‘Doctor Who’ 12.06: ‘Praxeus’

❉ Doctor Who showed itself uncannily prescient with a stylish tale about a global pandemic…

“Jodie Whittaker is completely at home now as the Doctor. You know that’s happened when, without thinking about it, you find yourself enjoying every scene she’s in.”

In the same week that the first cases of the Coronavirus were reported in England, Doctor Who showed itself uncannily prescient with a stylish tale about a global pandemic, writes Robert Fairclough.

“Separate and connected.”

Four weeks ago, we were treated to the well-intentioned but shambolic Orphan 55, which delivered a warning about the pollution of the Earth in the Doctor’s closing speech that was so unsubtle, I’m surprised that there wasn’t a flashing neon sign above her head screaming, “YOU’RE ALL GOING TO DIE!!!” Praxeus, with a similar theme, was better in every single way: tightly constructed, with well rounded characters, well paced, novel, and stylishly directed. In fact, the two episodes were so poles apart in quality that Praxeus could have come from an entirely different series.

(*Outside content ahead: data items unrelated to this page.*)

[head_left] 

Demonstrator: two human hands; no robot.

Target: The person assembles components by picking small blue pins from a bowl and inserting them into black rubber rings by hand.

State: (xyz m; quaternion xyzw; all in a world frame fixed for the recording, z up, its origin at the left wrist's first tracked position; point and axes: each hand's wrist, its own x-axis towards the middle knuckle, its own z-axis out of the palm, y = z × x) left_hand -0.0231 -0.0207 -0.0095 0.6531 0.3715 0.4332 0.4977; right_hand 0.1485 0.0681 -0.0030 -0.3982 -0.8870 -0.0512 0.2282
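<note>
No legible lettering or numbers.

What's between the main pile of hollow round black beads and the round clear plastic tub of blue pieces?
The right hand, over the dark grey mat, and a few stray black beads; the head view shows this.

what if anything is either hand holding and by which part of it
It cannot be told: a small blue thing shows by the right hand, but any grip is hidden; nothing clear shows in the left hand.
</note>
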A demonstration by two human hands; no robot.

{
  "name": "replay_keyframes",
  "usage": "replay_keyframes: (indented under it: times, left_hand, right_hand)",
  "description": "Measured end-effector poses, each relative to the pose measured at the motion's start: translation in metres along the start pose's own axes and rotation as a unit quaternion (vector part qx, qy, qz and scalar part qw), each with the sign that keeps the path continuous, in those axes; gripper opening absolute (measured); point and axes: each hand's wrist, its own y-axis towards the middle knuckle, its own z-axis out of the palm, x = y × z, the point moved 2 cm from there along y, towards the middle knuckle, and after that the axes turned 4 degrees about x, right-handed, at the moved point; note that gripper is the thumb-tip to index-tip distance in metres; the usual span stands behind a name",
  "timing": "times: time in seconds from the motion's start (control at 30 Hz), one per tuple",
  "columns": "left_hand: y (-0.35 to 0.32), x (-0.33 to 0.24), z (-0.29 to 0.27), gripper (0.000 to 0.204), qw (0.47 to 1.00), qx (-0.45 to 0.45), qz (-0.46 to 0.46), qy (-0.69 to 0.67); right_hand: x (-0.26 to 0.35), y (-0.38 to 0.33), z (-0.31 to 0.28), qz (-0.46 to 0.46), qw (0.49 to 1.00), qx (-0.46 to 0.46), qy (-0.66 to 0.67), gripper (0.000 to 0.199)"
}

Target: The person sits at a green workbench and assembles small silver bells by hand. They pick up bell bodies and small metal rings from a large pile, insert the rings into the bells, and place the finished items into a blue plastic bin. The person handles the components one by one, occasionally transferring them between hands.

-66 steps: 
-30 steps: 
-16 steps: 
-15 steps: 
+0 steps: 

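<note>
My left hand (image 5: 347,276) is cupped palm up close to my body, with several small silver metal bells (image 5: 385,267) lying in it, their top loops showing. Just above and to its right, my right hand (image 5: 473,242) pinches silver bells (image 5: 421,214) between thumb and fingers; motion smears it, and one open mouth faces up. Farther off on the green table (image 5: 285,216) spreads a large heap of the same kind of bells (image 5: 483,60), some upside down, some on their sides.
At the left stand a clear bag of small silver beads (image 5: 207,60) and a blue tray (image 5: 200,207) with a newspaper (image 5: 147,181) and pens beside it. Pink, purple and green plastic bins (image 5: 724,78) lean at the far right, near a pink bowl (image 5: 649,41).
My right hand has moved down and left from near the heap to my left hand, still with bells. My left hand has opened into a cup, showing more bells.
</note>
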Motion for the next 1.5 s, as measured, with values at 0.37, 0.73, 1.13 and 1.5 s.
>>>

It’s not surprising that the story was good. Pete McTighe – co-authoring with show runner  Chris Chibnall – wrote Kerblam! for Jodie’s premiere year. Alone of all the episodes in that first series, McTighe’s satire on the internet retailer Amazon had clever twists which wrong footed the audience, together with a warning about how the modern world was developing woven intelligently into the narrative.

McTighe took those strengths to new heights here. Briefly: humanoids infected with a disease called Praxeus found a “perfect living laboratory” in the Earth; the pathogen flourished in plastic, and as our world was saturated with it – from pollution in the oceans to microplastics in food and water – it was the ideal place to release Praxeus and see if an antidote could be developed, as the human population was equally contaminated with microplastics. Naturally, things went wrong: the aliens’ spaceship crashed, bacteria leaked, transforming plastic-eating sea birds into killers, while energy pulses disabled a capsule returning from the International Space Station.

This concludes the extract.